» **TASK INSTRUCTIONS**
Filter the records for lines holding the string "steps".

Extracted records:

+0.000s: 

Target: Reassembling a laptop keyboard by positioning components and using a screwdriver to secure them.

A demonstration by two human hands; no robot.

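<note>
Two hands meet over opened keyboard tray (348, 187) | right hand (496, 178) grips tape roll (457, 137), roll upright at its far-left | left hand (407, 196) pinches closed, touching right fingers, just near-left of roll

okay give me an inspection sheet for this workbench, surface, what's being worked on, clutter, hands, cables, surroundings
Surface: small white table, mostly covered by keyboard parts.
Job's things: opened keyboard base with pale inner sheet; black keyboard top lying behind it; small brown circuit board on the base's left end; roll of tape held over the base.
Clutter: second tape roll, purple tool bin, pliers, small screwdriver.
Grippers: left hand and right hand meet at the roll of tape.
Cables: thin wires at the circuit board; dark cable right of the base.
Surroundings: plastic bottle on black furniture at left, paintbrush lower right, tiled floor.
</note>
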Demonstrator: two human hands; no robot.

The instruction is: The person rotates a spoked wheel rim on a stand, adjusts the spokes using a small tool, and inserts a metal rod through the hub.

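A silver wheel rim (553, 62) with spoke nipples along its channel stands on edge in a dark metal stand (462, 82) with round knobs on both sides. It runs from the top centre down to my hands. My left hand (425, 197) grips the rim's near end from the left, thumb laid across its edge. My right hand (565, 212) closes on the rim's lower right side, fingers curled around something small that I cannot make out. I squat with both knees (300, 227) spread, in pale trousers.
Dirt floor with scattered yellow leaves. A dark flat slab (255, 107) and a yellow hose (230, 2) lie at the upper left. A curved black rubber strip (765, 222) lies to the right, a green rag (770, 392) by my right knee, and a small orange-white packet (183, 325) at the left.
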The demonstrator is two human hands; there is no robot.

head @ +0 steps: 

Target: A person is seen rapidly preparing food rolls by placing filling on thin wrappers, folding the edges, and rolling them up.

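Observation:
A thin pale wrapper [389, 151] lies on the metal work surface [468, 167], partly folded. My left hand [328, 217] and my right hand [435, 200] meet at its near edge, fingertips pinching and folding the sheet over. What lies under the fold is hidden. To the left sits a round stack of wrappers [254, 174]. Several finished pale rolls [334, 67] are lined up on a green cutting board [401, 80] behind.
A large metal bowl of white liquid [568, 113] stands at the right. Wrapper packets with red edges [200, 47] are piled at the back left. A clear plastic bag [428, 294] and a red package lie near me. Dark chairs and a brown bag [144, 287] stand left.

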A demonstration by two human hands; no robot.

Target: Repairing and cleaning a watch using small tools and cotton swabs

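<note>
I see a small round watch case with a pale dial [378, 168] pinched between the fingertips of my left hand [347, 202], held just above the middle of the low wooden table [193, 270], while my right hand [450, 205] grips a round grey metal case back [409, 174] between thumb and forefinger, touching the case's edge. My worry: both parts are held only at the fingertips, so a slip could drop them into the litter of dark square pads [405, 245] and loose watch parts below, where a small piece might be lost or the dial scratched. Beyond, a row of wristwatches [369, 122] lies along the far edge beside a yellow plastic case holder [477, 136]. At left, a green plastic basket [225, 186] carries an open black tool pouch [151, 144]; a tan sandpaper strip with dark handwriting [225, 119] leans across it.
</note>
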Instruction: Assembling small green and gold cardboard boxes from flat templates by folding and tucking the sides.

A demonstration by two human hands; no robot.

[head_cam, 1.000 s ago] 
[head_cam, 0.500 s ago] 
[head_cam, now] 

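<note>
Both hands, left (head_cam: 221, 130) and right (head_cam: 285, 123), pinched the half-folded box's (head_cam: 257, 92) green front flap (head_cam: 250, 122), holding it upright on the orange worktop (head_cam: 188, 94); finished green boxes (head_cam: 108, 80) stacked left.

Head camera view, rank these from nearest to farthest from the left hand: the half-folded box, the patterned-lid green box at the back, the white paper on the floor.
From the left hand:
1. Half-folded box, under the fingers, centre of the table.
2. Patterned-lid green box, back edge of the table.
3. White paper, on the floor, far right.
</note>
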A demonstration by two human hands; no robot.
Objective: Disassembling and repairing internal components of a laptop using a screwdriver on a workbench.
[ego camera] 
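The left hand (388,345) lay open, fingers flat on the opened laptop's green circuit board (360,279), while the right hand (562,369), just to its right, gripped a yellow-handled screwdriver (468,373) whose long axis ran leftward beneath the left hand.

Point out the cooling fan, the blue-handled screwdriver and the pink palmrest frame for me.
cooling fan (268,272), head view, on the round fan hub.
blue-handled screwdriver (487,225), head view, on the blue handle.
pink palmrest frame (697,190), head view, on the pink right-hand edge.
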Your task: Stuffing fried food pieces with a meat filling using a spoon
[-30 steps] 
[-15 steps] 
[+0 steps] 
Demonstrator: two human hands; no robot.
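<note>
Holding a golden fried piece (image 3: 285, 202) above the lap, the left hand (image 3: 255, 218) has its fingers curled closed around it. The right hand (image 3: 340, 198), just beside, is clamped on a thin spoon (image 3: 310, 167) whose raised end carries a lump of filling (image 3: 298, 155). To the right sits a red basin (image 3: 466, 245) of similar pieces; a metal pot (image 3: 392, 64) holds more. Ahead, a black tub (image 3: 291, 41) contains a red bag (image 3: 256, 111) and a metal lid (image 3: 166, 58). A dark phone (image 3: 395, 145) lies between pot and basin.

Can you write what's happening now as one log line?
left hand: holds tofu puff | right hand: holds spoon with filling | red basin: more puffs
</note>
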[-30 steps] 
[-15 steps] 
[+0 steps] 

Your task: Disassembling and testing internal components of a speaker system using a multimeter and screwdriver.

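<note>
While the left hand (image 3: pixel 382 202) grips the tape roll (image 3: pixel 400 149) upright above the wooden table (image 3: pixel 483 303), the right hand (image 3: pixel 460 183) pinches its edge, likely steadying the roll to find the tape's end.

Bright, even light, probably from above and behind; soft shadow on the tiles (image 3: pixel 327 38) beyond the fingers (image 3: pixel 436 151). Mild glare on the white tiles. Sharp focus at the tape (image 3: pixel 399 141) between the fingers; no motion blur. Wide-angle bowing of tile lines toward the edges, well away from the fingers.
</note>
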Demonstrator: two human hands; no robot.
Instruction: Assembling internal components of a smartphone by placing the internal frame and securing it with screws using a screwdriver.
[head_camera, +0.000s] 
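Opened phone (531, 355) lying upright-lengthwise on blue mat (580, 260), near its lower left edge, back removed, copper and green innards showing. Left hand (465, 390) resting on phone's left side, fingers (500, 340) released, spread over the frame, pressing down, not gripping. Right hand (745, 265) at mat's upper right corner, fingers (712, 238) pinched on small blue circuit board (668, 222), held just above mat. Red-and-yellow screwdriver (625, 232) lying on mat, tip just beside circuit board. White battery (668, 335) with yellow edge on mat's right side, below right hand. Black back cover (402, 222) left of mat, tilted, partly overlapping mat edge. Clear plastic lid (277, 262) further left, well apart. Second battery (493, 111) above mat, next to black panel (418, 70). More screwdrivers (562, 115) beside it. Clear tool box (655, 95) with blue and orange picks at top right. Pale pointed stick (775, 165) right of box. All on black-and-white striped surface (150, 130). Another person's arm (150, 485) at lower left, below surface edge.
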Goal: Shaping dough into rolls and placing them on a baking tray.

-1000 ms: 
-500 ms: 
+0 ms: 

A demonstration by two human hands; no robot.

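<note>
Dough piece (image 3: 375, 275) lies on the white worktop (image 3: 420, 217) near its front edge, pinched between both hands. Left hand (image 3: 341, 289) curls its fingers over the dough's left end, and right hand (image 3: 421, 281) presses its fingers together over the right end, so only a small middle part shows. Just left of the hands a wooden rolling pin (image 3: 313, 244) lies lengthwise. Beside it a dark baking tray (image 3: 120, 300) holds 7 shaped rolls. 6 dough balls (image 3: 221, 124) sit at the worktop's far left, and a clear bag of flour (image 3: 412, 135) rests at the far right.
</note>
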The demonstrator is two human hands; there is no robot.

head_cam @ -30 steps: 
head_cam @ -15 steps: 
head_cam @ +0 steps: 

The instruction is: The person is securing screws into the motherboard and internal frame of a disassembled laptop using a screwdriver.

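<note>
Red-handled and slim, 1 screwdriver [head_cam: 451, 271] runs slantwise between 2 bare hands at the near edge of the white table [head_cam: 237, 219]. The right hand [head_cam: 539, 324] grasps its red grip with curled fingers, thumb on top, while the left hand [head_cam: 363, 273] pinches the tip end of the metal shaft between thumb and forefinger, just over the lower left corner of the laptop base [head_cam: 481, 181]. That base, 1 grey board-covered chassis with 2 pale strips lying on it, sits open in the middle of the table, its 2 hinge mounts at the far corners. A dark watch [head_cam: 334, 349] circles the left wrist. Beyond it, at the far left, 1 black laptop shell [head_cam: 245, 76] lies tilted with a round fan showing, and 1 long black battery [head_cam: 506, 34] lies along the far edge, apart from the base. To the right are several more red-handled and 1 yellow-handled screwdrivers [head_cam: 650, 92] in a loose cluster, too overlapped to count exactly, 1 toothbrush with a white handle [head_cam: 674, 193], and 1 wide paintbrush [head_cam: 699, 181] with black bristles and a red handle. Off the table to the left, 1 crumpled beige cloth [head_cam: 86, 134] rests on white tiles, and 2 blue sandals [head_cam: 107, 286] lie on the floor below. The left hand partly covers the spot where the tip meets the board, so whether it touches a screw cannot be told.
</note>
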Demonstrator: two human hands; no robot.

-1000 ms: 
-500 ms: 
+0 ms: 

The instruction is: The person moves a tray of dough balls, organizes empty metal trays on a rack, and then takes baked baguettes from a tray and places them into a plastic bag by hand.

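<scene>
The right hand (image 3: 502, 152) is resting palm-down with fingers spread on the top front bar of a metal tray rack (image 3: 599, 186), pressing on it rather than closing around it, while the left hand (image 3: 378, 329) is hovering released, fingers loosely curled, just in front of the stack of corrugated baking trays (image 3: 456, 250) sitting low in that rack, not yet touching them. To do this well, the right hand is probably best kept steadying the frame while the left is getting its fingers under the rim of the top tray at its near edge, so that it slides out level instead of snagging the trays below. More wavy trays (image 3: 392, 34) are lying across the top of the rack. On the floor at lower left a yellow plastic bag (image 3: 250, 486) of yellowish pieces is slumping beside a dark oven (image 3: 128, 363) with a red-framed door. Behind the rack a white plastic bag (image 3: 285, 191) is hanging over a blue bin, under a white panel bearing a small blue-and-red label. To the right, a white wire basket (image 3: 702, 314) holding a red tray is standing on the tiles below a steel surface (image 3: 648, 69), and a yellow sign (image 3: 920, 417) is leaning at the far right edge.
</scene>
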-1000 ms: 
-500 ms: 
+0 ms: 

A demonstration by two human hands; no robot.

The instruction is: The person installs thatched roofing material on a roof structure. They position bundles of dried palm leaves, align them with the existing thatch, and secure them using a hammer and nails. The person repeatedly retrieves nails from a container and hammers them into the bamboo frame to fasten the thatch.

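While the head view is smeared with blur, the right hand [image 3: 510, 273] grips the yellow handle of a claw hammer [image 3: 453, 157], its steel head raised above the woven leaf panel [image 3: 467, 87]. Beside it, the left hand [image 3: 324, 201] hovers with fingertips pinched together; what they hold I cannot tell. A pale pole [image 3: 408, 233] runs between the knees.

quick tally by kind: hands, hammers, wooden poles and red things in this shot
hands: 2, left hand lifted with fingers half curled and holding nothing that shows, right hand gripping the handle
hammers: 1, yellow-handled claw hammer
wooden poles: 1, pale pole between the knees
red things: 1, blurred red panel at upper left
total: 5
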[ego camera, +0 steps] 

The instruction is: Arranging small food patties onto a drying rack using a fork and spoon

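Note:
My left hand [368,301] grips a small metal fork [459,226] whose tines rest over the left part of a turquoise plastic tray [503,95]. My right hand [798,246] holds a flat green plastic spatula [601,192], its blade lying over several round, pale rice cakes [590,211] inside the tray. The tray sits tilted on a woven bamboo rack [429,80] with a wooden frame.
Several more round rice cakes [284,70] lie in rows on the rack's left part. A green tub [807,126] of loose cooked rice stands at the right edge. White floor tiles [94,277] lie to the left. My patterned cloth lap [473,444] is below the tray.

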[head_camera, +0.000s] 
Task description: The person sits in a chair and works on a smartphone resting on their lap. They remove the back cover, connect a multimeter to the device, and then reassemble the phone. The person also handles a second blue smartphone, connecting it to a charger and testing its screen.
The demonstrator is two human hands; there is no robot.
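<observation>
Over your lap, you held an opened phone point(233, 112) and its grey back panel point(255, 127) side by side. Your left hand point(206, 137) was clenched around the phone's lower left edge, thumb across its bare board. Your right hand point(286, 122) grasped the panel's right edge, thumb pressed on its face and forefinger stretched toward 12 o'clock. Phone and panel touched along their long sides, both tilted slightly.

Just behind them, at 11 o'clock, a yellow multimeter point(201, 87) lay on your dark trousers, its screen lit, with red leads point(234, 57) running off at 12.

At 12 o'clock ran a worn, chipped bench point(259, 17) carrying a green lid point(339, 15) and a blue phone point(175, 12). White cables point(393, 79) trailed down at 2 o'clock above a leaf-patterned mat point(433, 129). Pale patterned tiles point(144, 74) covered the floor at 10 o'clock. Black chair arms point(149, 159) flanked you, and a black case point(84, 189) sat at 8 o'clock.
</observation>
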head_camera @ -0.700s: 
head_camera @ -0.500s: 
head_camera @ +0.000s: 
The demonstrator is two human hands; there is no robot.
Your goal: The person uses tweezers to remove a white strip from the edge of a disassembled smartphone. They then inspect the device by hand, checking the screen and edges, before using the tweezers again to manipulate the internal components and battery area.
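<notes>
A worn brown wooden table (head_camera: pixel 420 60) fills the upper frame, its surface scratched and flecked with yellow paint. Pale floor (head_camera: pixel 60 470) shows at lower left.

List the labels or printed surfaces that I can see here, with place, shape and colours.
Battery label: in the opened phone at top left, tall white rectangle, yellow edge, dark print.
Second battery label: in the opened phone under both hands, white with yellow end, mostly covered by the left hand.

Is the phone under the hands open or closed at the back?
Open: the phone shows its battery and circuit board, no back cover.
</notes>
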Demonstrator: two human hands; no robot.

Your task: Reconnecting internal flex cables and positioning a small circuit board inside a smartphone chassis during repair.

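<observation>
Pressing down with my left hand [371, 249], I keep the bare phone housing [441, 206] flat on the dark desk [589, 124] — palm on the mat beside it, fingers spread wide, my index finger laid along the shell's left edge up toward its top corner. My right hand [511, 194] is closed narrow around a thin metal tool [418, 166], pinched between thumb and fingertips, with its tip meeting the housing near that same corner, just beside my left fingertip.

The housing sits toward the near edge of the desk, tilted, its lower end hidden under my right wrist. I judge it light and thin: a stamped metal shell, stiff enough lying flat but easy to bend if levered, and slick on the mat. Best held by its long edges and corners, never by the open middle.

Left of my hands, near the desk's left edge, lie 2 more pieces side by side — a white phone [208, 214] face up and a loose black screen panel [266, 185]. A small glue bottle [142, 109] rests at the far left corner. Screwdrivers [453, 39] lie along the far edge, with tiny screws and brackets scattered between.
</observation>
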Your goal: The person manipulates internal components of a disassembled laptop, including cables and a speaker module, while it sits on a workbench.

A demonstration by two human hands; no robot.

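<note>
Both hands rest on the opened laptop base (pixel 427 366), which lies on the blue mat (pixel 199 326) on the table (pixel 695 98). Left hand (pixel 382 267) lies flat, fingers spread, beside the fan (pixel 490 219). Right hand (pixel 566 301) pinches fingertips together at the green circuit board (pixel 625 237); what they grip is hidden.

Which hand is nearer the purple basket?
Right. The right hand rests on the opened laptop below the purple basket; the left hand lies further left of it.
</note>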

» **ANSWER SPACE**
head @ +0 steps: 
[-30 steps] 
[-15 steps] 
[+0 steps] 
[-30 steps] 
[-15 steps] 
[+0 steps] 
head_cam @ -30 steps: 
head_cam @ -15 steps: 
head_cam @ +0 steps: 
[ego camera, +0 steps] 

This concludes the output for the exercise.